BMR accounts for over 60% (in some cases up to 75%) in the daily caloric expenditure of a healthy person (other body sizes strongly affect the metabolism) and is therefore fundamental for weight loss (together with the increase in calorie consumption / direct and indirect die, of the optimization of the lipolytic hormonal activity and of an ad hoc feeding, also and above all from a “timing” point of view of the integration) and for the maintenance of the form weight.


or simply metabolic equivalent, is a unit of measurement that serves to estimate the caloric consumption of every activity we perform.


A person in a state of alertness, but in complete rest, consumes about 3.5 ml of oxygen x Kg body per minute 1 ‘, this is equivalent to a MET.

The more the activity becomes challenging (even from a psychological point of view … eg: working while sitting at the PC is more metabolically more demanding than standing up) and the greater the oxygen demand of our body (the MET rises).

The formula for calculating the energy cost of a certain activity is:

MET X 3.5ml / O2 X body weight (Kg) / 200 = Kcal / min

“Practical examples of Kcal consumption” and analysis of the results of 2 different activities:

1) I go out for a bit of jogging with a friend of mine. Duration of activity 20 minutes. Average speed of about 8 Km / h, about 7 MET.

At the end of the course my consumption will be about 179Kcal while, my friend will have consumed about 118Kcal.

2) Me and my friend are preparing for a functional training session with TRX, es. intermittent workout, sagittal sagittal leg lunges in suspensions 3dx / sx X 5 X 20 “/ 20” (3 series per leg, each series consists of 5 repetitions of 20 “of work and 20” of recovery). Exercise time: 30 repetitions (5 dx and 5sx multiplied by 3 series) x 40 “(20 + 20 recovery) = 20 minutes (then like jogging …)

… estimated time of operation and MET of the same amount, then same consumption?

Yes, if we take into account the direct energy consumption of the 2 different activities.
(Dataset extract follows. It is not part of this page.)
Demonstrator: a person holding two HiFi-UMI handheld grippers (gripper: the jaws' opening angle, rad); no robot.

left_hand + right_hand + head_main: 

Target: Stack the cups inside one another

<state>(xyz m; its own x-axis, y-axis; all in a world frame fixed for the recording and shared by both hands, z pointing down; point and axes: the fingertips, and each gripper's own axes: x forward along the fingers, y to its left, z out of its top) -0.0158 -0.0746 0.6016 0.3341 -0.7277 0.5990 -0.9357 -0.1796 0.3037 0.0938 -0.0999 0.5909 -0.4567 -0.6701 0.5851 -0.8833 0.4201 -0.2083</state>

No, if we take into account the different type of intensity of the 2 exercises (which produce MET indentici only for the intermittent character of the second workout, that is the micro-pauses that reduce the need for oxygen) and the physiological adaptations derived from the two different types of activity.

What happens then?

with the same MET, there are activities that induce a post-exercise oxygen consumption (extra calories consumption), which then generate an increase in metabolism for a given time (from a few minutes to many hours, depending on the intensity of the exercise ) until the “payment of the oxygen debt contracted with the year”.
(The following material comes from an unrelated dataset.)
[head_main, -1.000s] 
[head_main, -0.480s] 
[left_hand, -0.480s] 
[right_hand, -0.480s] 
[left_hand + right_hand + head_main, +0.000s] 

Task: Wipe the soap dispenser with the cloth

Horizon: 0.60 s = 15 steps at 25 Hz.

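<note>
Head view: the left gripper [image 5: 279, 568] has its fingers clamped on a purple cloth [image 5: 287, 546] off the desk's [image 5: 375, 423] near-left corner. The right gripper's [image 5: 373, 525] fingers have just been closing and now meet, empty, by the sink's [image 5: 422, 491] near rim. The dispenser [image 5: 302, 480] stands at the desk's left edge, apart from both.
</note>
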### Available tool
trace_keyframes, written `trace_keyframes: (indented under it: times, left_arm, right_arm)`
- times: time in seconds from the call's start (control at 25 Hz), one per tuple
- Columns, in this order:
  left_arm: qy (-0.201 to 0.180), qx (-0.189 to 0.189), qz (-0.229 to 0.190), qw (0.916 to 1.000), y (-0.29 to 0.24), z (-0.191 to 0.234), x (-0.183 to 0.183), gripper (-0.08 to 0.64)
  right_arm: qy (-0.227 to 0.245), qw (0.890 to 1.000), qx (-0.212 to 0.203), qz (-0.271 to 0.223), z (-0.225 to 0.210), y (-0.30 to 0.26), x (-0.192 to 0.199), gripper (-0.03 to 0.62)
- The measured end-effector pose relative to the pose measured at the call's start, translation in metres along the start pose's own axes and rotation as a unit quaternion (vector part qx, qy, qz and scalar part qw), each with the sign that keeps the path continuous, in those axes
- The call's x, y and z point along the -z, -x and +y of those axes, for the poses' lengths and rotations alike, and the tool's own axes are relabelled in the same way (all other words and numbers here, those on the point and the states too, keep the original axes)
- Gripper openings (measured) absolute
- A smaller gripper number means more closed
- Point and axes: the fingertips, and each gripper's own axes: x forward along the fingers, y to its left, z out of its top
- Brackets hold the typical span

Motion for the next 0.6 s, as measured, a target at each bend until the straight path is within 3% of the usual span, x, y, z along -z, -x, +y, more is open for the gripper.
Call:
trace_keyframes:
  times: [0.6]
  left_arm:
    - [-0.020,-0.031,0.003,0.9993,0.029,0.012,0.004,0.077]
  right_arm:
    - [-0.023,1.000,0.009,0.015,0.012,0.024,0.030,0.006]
Thus, “it is not just a mathematical question”.


An important research conducted by the St. George clinical school group, of the medical school of New South Wales in Sydney, establishes precise criteria on the differences in the metabolic level between the sexes.

Women have a higher percentage of body fat than men. However, women consume less kilojoules per kilogram of lean mass but burn more fat than men during physical activity. During gestation, the percentage of fat mass increases, in greater quantity than the increased energy intake. These observations suggest that the relationship between consumption and kilojoule used is different between men and women. The reason for these differences in energy metabolism of sex is not known, however, sex steroids, differences in insulin resistance, metabolic effects or other hormones such as leptin could affect this process. When considering a lifestyle modification, metabolic differences between the sexes must surely be taken into consideration. Furthermore, clarifying the regulatory role of hormones in energy homeostasis is important for understanding the pathogenesis of obesity and perhaps in the future may lead to methods for reducing body fat, using less stringent protocolles in terms of caloric intake.
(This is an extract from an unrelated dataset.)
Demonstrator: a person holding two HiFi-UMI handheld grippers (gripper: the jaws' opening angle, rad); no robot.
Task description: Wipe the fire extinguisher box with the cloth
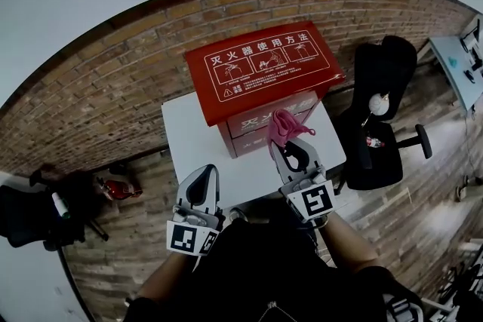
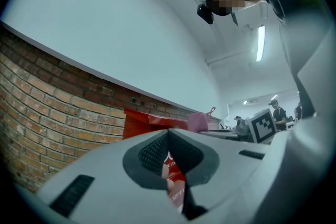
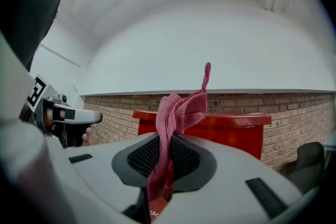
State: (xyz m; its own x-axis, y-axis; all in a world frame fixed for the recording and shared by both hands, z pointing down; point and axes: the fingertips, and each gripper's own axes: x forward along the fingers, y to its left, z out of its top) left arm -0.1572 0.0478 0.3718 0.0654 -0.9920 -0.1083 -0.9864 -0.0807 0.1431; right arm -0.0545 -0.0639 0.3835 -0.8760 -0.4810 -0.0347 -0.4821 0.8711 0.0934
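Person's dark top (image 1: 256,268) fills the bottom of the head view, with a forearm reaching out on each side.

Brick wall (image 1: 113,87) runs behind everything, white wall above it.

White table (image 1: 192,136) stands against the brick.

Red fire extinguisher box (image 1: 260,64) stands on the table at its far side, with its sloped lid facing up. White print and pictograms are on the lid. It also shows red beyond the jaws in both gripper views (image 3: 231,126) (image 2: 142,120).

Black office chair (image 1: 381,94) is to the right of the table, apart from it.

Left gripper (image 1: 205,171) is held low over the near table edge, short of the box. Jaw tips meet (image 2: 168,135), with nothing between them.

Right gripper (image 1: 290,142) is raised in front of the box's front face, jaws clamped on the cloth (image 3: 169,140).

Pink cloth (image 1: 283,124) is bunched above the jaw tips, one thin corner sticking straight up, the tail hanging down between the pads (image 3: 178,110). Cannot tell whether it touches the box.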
(source Pubmed Wu BN, O’Sullivan AJ.)

Considerations: The differences between the sexes in terms of consumption of Kcal were already well known. The interesting aspect of the research is undoubtedly the different consumption per kg of lean mass between the two sexes. Very interesting is also the fundamental role played by physical activity, which seems to have a greater impact in women than men (in terms of fat consumption during physical activity).